We confirmed the successful synthesis of layered titanate KTLO through the XRD pattern and used it for further protonation (HTO) and exfoliation (exf-HTO). In the case of KTLO, a peak at 11.4° corresponds to the (020) plane with a d value of ∼0.8 nm, representing the interlayer space and the layer thickness (Figure 1b). A peak at 2θ = 29.1° also corresponds to the layered structure of the material, showing the (130) plane. Another characteristic peak at 47.4° corresponds to the crystalline lepidocrocite structure of layered titanate, showing the (200) plane. Once protonated, the first peak at a lower degree slightly shifts to a smaller angle (9.7° corresponds to a d value of ∼0.9 nm), showing that the interlayer space has been expanded, i.e., by intercalating water after exchanging the K+ and Li+ with H+, so that the d value undergoes a 0.1 nm expansion with respect to KTLO (Figure 1b). As confirmed before,28 the protonated LT usually exhibits broader peaks compared to the pristine KTLO. Once the exfoliation is performed, the first characteristic peak of the layered structure has slightly shifted to higher angles, with a significant decrease in the intensity compared to those for HTO and KTLO and has become broader, showing that the layers are remarkably exfoliated (Figure 1b). The peak at 29.1° after the treatment is also broadened, showing that the protonation and further exfoliation make the layers’ assembly disorder (exfoliated) with less long-range order to be detectable by XRD as a sharp peak (this justification will be proved by TEM observation in the later section).
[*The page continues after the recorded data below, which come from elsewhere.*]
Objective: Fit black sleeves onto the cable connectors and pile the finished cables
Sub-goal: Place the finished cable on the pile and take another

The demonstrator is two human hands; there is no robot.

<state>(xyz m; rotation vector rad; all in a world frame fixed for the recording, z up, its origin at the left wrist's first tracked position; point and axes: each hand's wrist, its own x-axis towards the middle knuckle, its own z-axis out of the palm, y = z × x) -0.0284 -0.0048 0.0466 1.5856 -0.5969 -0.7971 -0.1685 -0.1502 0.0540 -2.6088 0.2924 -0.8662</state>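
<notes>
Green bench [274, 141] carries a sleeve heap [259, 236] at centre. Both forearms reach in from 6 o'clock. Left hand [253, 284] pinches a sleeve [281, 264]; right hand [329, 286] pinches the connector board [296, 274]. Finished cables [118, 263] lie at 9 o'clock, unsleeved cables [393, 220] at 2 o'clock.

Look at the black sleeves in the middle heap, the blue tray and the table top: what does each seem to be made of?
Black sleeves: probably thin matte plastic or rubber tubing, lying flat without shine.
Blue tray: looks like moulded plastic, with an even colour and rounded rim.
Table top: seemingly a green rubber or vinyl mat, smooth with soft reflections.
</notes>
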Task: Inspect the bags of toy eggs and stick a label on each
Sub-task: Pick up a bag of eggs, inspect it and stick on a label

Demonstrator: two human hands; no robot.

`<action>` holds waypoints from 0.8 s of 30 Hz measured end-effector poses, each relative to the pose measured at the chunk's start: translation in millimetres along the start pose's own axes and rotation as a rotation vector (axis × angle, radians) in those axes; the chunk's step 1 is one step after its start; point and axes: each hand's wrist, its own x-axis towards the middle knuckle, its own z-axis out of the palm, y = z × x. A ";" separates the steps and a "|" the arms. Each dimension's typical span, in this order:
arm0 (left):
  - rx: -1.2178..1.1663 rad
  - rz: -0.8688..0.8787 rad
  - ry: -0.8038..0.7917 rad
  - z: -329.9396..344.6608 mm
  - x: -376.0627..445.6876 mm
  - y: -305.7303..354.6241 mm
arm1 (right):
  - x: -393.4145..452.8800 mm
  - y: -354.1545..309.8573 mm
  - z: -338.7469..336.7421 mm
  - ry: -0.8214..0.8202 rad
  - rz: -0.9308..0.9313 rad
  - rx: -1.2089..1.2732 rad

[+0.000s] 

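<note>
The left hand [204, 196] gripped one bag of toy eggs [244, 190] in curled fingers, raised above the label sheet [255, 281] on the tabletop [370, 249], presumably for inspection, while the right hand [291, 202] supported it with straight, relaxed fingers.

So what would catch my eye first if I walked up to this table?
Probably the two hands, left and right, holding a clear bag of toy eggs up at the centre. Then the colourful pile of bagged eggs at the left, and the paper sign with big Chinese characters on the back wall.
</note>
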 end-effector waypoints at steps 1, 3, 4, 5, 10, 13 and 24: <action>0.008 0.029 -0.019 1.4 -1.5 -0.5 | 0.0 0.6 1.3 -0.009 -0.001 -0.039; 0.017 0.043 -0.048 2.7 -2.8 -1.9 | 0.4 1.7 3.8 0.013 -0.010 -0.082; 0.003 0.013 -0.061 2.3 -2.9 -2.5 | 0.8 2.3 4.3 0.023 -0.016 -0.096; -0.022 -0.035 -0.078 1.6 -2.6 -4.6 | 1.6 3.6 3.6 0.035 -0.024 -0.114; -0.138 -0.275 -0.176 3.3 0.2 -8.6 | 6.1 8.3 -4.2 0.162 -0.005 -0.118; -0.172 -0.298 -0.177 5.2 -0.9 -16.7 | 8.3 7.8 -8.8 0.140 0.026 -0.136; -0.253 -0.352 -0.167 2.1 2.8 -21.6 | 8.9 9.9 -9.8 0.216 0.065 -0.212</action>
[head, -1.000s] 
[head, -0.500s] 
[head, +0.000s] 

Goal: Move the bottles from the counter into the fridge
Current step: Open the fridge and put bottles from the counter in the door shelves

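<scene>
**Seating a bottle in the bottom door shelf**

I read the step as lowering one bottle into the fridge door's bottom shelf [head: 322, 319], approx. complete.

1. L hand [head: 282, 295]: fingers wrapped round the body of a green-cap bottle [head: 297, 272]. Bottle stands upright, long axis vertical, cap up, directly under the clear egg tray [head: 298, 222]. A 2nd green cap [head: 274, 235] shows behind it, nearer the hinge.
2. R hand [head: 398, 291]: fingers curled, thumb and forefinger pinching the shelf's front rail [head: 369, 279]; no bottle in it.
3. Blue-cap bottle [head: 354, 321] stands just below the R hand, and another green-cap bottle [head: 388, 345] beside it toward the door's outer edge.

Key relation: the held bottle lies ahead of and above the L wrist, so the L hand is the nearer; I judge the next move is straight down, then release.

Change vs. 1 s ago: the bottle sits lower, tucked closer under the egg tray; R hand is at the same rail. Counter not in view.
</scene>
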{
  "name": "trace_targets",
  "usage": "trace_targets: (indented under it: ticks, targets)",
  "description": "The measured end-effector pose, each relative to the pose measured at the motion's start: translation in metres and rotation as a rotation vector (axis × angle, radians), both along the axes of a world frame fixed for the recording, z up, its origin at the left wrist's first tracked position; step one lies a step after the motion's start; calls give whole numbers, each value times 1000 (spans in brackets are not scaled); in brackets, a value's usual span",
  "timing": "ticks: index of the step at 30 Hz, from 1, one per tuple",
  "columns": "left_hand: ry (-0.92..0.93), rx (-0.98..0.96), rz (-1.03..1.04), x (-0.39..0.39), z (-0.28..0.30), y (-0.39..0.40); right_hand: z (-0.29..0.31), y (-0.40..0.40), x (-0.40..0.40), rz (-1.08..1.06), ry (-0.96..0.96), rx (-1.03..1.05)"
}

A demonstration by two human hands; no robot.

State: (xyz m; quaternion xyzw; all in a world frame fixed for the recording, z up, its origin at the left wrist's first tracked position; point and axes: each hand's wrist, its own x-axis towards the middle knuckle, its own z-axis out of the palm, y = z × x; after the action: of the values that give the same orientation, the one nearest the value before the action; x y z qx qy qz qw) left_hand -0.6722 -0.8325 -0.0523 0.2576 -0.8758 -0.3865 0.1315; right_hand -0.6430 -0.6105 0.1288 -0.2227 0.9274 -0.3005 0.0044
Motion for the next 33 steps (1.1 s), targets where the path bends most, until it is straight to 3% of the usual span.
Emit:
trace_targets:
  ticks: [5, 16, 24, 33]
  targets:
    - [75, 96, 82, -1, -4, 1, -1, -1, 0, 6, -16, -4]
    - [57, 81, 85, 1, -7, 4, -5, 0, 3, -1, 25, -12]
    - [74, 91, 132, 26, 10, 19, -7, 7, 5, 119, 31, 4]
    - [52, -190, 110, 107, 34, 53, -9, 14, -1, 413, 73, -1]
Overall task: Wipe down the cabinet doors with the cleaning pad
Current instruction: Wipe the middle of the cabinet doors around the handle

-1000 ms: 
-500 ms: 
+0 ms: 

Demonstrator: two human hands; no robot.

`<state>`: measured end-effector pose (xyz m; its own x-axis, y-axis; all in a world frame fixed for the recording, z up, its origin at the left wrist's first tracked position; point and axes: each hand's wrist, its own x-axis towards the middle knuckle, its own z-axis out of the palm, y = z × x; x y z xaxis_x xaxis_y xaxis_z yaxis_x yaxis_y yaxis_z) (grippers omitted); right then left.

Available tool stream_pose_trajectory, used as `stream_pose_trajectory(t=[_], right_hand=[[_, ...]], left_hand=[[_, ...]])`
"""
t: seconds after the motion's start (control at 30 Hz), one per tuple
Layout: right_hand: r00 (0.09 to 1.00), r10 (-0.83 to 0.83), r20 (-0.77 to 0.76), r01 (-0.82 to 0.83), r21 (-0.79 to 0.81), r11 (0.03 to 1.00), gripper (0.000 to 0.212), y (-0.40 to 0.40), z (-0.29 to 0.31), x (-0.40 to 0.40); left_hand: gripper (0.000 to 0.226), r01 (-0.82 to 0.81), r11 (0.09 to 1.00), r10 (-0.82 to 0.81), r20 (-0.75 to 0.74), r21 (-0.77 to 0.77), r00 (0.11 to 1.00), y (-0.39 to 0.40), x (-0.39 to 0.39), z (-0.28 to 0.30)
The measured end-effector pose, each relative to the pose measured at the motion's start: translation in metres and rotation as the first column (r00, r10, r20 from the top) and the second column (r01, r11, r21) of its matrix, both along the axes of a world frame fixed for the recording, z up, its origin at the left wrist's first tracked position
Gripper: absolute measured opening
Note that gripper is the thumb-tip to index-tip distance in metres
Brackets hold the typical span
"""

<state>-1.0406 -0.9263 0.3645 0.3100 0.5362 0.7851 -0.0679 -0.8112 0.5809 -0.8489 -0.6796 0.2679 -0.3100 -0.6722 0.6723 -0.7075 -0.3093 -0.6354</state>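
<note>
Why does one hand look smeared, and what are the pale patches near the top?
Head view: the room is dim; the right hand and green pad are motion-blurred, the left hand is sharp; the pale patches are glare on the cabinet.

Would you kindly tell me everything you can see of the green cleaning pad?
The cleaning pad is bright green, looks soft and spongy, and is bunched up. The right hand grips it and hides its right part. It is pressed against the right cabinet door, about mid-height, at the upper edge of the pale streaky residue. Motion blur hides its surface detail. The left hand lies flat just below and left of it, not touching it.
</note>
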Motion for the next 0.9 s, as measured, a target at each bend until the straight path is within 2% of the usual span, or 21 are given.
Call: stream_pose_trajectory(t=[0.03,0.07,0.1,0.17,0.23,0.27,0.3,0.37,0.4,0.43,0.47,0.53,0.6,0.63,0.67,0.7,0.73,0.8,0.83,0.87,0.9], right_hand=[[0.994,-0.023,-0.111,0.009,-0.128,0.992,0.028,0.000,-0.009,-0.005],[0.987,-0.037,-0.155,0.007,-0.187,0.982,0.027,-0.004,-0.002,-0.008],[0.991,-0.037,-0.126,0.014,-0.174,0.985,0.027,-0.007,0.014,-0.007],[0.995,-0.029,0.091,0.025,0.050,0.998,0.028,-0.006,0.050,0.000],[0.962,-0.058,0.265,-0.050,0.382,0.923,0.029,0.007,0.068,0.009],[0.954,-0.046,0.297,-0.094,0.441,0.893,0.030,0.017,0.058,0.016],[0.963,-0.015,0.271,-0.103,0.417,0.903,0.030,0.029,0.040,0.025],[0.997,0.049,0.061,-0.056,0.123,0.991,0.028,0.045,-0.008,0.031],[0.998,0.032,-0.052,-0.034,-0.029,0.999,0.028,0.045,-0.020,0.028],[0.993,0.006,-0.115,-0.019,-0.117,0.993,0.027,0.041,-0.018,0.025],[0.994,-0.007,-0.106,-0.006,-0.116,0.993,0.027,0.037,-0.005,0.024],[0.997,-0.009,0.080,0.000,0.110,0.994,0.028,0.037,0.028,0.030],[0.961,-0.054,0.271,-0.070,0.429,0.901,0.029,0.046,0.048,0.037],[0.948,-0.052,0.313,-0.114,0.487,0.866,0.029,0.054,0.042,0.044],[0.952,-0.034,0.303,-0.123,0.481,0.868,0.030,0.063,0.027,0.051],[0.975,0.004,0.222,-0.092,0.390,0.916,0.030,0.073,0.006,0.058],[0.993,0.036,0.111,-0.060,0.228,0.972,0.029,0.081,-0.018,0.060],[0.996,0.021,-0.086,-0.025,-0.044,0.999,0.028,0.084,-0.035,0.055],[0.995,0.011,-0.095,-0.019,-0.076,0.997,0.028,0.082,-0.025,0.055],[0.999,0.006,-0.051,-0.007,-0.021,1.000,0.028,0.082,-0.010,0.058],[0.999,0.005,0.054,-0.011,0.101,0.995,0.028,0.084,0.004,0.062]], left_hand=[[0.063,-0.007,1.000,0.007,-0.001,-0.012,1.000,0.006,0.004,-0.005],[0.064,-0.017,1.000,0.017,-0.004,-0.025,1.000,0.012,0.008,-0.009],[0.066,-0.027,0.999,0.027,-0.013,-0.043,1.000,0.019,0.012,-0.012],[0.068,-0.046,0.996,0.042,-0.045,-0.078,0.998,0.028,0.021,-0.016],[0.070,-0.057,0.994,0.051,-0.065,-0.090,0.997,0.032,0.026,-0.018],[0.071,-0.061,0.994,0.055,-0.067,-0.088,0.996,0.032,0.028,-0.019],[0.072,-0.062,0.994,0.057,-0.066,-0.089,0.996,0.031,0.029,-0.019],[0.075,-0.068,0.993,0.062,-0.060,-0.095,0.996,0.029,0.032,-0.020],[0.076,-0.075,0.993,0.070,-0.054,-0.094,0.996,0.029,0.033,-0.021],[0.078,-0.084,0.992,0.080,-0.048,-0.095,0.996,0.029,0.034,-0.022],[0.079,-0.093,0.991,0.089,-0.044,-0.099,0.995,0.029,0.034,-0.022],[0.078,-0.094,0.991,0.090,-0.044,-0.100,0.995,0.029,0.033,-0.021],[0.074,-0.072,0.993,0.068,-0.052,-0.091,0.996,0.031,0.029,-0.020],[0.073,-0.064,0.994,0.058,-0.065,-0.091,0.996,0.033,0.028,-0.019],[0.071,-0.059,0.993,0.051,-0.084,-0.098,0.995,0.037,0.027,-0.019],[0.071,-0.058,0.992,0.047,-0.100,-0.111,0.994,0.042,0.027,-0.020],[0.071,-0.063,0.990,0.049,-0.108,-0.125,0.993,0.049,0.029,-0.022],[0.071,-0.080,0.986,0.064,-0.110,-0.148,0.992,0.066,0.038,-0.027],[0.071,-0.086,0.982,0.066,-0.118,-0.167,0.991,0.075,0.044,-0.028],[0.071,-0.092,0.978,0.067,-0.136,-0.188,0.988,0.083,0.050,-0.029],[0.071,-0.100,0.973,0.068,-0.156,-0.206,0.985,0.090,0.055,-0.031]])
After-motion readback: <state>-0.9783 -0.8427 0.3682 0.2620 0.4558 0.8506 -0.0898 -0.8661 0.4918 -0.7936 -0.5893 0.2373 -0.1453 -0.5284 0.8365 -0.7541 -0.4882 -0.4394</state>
Moreover, the same peak at 29.1° has less intensity in exf-HTO than HTO, further confirming the exfoliation. A similar XRD reflection is also reported for an LT, which is exfoliated by a bulky organic amine.40

Raman spectra of the samples are shown in Figure 1c. Accordingly, the peak at 887 cm–1 indicates the distorted TiO6 with a short Ti–O bond,41 which may be more affected by the presence of K+/Li+, where after replacing it with H+, the relevant peak almost disappears. The peaks at 279, 450, and 649 cm–1 are assigned to Ti–O–Ti stretching modes of TiO6 octahedra units.40 In conclusion, by comparing the Raman spectra of KTLO with the HTO and exf-HTO, the only change that can be observed is related to the interlayer surface chemistry, emerging as a peak at 887 cm–1, while the main backbone has a similar structure.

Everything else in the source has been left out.